Requirement: Produce a verbatim copy of the entries listed below.

[Records drawn from a dataset]
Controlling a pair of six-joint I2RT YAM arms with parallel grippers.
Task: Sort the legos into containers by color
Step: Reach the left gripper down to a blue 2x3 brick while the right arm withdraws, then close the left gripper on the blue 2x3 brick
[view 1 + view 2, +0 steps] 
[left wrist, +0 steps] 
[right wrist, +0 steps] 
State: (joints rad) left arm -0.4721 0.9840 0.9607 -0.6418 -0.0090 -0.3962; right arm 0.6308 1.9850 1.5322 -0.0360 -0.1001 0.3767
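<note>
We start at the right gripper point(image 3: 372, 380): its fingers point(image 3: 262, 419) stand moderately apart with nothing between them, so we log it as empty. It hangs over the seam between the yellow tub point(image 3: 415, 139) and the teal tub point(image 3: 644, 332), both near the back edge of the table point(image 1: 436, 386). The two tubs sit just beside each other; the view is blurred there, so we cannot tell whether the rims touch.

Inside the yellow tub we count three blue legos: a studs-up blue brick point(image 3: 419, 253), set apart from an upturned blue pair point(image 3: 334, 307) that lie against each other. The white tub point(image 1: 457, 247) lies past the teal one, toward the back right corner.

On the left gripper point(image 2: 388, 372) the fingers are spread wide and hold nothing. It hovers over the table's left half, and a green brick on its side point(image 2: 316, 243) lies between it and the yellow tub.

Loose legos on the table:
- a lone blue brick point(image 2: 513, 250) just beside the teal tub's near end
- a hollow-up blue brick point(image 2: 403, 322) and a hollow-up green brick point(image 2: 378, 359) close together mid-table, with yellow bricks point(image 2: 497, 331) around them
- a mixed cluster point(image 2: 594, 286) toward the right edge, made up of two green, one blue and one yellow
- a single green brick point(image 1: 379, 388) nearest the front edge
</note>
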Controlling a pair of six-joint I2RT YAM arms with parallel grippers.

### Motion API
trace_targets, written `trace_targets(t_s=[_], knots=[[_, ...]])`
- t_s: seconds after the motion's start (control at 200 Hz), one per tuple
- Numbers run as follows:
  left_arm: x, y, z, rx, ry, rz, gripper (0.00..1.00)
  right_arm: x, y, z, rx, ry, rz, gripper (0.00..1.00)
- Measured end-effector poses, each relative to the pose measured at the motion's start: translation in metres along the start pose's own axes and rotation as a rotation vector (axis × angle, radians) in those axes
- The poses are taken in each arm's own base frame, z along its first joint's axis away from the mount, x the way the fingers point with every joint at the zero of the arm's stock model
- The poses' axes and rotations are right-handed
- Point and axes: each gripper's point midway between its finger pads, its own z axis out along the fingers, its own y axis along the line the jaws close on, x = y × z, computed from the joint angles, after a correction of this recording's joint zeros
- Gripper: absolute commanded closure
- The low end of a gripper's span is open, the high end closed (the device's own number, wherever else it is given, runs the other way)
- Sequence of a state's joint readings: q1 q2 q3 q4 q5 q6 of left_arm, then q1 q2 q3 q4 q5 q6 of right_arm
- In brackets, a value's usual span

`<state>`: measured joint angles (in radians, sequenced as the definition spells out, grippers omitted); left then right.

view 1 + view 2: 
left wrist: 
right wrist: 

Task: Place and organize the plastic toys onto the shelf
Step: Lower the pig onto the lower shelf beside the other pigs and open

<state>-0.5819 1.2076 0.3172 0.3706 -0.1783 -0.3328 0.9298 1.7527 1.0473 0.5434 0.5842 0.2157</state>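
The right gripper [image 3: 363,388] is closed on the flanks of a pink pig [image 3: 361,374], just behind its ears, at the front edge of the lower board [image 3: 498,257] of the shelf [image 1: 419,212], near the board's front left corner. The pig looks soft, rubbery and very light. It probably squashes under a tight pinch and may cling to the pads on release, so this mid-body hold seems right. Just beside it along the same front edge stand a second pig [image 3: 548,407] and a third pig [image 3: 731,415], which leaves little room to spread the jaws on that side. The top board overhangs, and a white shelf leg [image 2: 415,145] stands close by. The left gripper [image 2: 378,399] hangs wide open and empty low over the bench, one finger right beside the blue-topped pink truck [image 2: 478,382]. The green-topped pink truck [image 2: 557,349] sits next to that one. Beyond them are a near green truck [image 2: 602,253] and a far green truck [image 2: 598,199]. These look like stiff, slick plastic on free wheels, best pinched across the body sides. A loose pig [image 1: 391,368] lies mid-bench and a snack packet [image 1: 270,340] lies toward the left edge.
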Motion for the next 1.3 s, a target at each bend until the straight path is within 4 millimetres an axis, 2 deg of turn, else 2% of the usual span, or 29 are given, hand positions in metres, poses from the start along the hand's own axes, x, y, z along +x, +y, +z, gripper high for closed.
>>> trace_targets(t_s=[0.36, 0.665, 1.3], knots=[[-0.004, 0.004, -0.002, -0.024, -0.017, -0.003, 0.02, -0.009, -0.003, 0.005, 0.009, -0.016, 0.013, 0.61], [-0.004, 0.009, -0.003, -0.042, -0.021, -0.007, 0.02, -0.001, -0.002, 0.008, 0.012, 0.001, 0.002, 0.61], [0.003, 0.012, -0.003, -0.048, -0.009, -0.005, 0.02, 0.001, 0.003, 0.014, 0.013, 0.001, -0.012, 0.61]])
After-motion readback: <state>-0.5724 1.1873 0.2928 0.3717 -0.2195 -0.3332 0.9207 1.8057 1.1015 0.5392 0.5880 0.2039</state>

Answer to the exercise:
Controlling a pair of six-joint I2RT YAM arms with parallel grippers.
Task: Sort the legos into containers by color
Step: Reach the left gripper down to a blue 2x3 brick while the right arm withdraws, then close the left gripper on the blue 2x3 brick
[view 1 + view 2, +0 steps] 
[left wrist, +0 steps] 
[right wrist, +0 steps] 
State: (joints rad) left arm -0.4721 0.9840 0.9607 -0.6418 -0.0090 -0.3962; right arm 0.6308 1.9850 1.5322 -0.0360 -0.1001 0.3767
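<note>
We start at the right gripper point(image 3: 372, 380): its fingers point(image 3: 262, 419) stand moderately apart with nothing between them, so we log it as empty. It hangs over the seam between the yellow tub point(image 3: 415, 139) and the teal tub point(image 3: 644, 332), both near the back edge of the table point(image 1: 436, 386). The two tubs sit just beside each other; the view is blurred there, so we cannot tell whether the rims touch.

Inside the yellow tub we count three blue legos: a studs-up blue brick point(image 3: 419, 253), set apart from an upturned blue pair point(image 3: 334, 307) that lie against each other. The white tub point(image 1: 457, 247) lies past the teal one, toward the back right corner.

On the left gripper point(image 2: 388, 372) the fingers are spread wide and hold nothing. It hovers over the table's left half, and a green brick on its side point(image 2: 316, 243) lies between it and the yellow tub.

Loose legos on the table:
- a lone blue brick point(image 2: 513, 250) just beside the teal tub's near end
- a hollow-up blue brick point(image 2: 403, 322) and a hollow-up green brick point(image 2: 378, 359) close together mid-table, with yellow bricks point(image 2: 497, 331) around them
- a mixed cluster point(image 2: 594, 286) toward the right edge, made up of two green, one blue and one yellow
- a single green brick point(image 1: 379, 388) nearest the front edge
</note>
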Controlling a pair of six-joint I2RT YAM arms with parallel grippers.

### Motion API
trace_targets, written `trace_targets(t_s=[_], knots=[[_, ...]])`
- t_s: seconds after the motion's start (control at 200 Hz), one per tuple
- Numbers run as follows:
  left_arm: x, y, z, rx, ry, rz, gripper (0.00..1.00)
  right_arm: x, y, z, rx, ry, rz, gripper (0.00..1.00)
- Measured end-effector poses, each relative to the pose measured at the motion's start: translation in metres along the start pose's own axes and rotation as a rotation vector (axis × angle, radians) in those axes
- The poses are taken in each arm's own base frame, z along its first joint's axis away from the mount, x the way the fingers point with every joint at the zero of the arm's stock model
- The poses' axes and rotations are right-handed
- Point and axes: each gripper's point midway between its finger pads, its own z axis out along the fingers, its own y axis along the line the jaws close on, x = y × z, computed from the joint angles, after a correction of this recording's joint zeros
- Gripper: absolute commanded closure
- The low end of a gripper's span is open, the high end closed (the device's own number, wherever else it is given, runs the other way)
- Sequence of a state's joint readings: q1 q2 q3 q4 q5 q6 of left_arm, then q1 q2 q3 q4 q5 q6 of right_arm
- In brackets, a value's usual span

`<state>`: measured joint angles (in radians, sequenced as the definition spells out, grippers omitted); left then right.

view 1 + view 2: 
left wrist: 
right wrist: 

Task: Place and organize the plastic toys onto the shelf
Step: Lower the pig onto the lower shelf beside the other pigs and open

<state>-0.5819 1.2076 0.3172 0.3706 -0.1783 -0.3328 0.9298 1.7527 1.0473 0.5434 0.5842 0.2157</state>
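The right gripper [image 3: 363,388] is closed on the flanks of a pink pig [image 3: 361,374], just behind its ears, at the front edge of the lower board [image 3: 498,257] of the shelf [image 1: 419,212], near the board's front left corner. The pig looks soft, rubbery and very light. It probably squashes under a tight pinch and may cling to the pads on release, so this mid-body hold seems right. Just beside it along the same front edge stand a second pig [image 3: 548,407] and a third pig [image 3: 731,415], which leaves little room to spread the jaws on that side. The top board overhangs, and a white shelf leg [image 2: 415,145] stands close by. The left gripper [image 2: 378,399] hangs wide open and empty low over the bench, one finger right beside the blue-topped pink truck [image 2: 478,382]. The green-topped pink truck [image 2: 557,349] sits next to that one. Beyond them are a near green truck [image 2: 602,253] and a far green truck [image 2: 598,199]. These look like stiff, slick plastic on free wheels, best pinched across the body sides. A loose pig [image 1: 391,368] lies mid-bench and a snack packet [image 1: 270,340] lies toward the left edge.
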Motion for the next 1.3 s, a target at each bend until the straight path is within 4 millimetres an axis, 2 deg of turn, else 2% of the usual span, or 29 are given, hand positions in metres, poses from the start along the hand's own axes, x, y, z along +x, +y, +z, gripper high for closed.
>>> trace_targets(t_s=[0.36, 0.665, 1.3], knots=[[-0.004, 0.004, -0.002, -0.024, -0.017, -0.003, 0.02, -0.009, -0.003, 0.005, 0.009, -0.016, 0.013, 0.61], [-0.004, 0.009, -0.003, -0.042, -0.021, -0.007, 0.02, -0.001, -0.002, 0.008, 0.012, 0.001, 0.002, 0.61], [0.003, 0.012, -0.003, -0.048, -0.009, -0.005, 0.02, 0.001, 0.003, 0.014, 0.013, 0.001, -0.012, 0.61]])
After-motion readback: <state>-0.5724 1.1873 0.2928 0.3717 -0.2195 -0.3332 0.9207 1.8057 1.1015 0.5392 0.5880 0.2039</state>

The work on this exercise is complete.